_Available data_
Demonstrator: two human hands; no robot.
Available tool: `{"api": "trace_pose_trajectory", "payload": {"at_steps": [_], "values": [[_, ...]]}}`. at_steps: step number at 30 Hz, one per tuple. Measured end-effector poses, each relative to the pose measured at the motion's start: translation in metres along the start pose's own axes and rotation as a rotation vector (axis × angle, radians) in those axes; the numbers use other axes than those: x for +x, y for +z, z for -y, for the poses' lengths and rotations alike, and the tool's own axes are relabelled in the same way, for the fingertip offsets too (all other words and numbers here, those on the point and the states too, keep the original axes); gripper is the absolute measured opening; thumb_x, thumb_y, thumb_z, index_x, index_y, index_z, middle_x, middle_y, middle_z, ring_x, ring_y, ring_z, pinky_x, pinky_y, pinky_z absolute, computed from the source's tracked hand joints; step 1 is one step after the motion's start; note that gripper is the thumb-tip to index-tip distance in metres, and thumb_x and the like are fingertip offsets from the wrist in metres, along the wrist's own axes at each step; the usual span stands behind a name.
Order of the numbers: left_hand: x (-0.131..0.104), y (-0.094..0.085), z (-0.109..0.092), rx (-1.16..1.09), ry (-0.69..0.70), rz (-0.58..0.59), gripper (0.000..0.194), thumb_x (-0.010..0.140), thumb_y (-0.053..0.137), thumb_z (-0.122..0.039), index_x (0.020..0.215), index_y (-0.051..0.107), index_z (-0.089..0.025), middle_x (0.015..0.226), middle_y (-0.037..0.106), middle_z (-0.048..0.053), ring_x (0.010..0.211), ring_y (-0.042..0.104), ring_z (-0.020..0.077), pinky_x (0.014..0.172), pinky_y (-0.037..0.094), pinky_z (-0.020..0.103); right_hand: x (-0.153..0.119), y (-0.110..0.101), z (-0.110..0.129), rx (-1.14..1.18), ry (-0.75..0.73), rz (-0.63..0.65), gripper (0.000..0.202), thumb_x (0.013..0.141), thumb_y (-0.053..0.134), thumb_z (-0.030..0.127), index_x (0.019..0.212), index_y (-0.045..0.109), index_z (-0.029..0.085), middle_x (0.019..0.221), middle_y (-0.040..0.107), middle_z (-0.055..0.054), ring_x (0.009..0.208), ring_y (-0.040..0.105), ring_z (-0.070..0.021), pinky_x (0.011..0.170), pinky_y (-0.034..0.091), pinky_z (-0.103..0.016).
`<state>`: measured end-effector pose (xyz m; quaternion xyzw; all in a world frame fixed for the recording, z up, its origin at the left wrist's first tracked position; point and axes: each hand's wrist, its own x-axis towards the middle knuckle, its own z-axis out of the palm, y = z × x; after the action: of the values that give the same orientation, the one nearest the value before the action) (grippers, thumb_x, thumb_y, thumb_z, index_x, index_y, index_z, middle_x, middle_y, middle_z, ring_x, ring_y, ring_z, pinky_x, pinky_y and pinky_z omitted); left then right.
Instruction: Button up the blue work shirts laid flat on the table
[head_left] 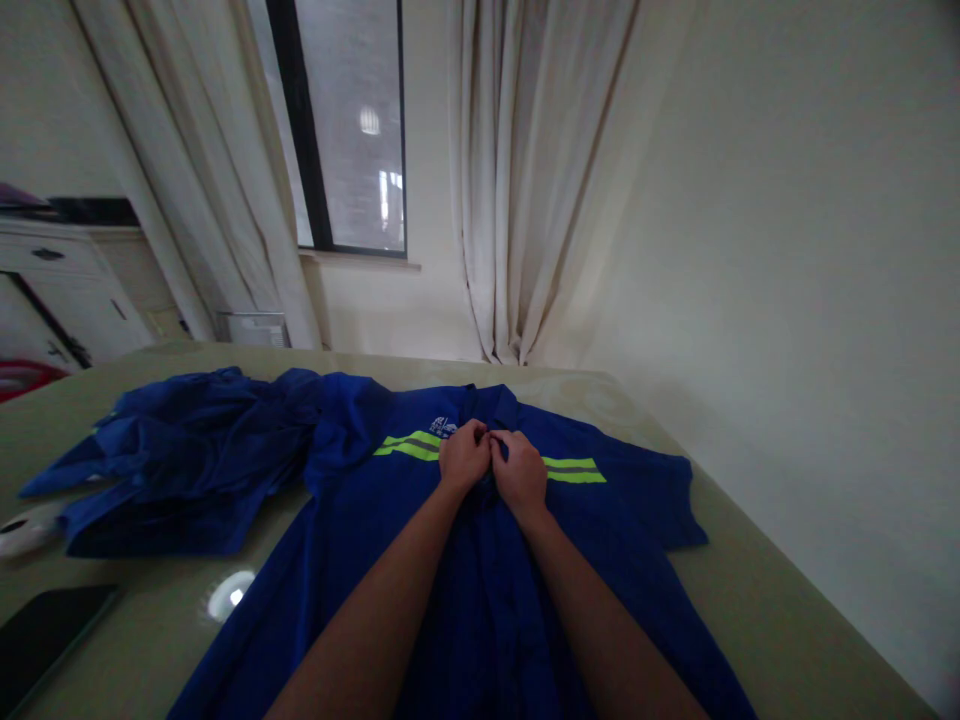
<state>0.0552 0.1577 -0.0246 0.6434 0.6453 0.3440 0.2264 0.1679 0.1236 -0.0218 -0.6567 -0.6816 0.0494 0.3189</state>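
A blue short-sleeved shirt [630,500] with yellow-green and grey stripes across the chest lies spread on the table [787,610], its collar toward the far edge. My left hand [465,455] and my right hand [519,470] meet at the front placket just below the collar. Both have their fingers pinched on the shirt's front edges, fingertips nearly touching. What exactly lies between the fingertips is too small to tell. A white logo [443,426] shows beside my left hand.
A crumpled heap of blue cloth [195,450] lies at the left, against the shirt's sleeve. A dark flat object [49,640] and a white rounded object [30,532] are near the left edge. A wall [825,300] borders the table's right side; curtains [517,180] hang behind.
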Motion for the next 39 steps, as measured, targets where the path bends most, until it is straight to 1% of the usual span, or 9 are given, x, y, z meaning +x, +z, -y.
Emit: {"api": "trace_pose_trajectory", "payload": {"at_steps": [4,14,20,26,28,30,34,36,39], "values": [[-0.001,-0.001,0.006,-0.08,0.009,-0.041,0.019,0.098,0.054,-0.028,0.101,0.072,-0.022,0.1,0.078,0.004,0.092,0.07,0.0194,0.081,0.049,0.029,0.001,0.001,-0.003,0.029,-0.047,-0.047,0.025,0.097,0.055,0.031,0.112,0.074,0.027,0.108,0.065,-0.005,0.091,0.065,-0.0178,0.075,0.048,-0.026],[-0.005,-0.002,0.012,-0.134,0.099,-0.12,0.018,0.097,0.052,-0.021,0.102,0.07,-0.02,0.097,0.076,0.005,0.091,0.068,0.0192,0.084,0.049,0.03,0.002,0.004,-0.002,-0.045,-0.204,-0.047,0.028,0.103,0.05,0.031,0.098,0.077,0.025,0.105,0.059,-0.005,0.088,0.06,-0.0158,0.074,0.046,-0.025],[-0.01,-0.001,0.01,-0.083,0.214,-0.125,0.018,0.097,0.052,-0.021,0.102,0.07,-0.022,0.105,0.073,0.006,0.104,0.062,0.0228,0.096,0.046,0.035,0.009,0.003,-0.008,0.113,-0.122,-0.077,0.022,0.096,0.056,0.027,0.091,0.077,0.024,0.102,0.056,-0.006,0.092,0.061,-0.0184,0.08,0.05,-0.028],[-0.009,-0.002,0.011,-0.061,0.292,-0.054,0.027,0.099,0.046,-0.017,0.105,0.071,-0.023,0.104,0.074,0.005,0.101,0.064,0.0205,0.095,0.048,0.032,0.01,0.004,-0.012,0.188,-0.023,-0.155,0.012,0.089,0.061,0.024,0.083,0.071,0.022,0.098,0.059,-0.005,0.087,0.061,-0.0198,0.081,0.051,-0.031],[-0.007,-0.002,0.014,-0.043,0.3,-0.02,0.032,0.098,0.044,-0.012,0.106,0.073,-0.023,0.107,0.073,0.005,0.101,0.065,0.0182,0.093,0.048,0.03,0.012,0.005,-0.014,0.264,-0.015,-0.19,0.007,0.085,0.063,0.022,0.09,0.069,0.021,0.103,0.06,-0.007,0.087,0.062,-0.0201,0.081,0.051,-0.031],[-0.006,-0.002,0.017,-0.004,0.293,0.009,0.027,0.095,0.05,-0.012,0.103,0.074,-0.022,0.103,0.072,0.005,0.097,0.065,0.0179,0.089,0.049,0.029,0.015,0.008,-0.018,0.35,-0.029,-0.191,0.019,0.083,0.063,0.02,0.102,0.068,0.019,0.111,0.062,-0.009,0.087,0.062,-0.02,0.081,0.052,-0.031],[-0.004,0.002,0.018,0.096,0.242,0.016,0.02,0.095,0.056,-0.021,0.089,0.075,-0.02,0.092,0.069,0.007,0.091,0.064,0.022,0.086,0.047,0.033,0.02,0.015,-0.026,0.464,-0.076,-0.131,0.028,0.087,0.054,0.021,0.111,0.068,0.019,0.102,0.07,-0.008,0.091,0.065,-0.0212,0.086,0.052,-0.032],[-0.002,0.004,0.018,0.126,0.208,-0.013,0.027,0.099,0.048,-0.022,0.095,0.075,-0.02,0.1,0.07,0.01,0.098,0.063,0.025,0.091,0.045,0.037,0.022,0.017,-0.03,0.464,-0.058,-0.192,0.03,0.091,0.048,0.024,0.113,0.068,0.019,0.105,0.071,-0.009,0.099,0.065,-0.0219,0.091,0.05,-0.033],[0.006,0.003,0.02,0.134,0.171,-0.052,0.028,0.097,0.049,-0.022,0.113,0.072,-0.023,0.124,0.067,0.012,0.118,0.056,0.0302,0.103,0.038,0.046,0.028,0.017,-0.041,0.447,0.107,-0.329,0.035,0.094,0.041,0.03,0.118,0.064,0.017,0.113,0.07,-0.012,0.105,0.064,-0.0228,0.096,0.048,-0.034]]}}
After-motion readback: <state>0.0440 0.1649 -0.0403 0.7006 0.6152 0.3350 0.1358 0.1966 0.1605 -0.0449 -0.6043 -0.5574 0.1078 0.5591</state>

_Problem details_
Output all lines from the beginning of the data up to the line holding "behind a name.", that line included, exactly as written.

_Written solution_
Demonstrator: two human hands; no robot.
Available tool: `{"api": "trace_pose_trajectory", "payload": {"at_steps": [_], "values": [[_, ...]]}}`. at_steps: step number at 30 Hz, one per tuple. Measured end-effector poses, each relative to the pose measured at the motion's start: translation in metres along the start pose's own axes and rotation as a rotation vector (axis × angle, radians) in those axes; the numbers use other axes than those: x for +x, y for +z, z for -y, for the poses' lengths and rotations alike, and the tool's own axes are relabelled in the same way, for the fingertip offsets too (all other words and numbers here, those on the point and the states too, keep the original axes); gripper is the absolute measured opening; thumb_x, thumb_y, thumb_z, index_x, index_y, index_z, middle_x, middle_y, middle_z, ring_x, ring_y, ring_z, pinky_x, pinky_y, pinky_z absolute, computed from the source's tracked hand joints; step 1 is one step after the motion's start; note that gripper is the thumb-tip to index-tip distance in metres, and thumb_x and the like are fingertip offsets from the wrist in metres, along the wrist's own axes at each step; the usual span stands behind a name.

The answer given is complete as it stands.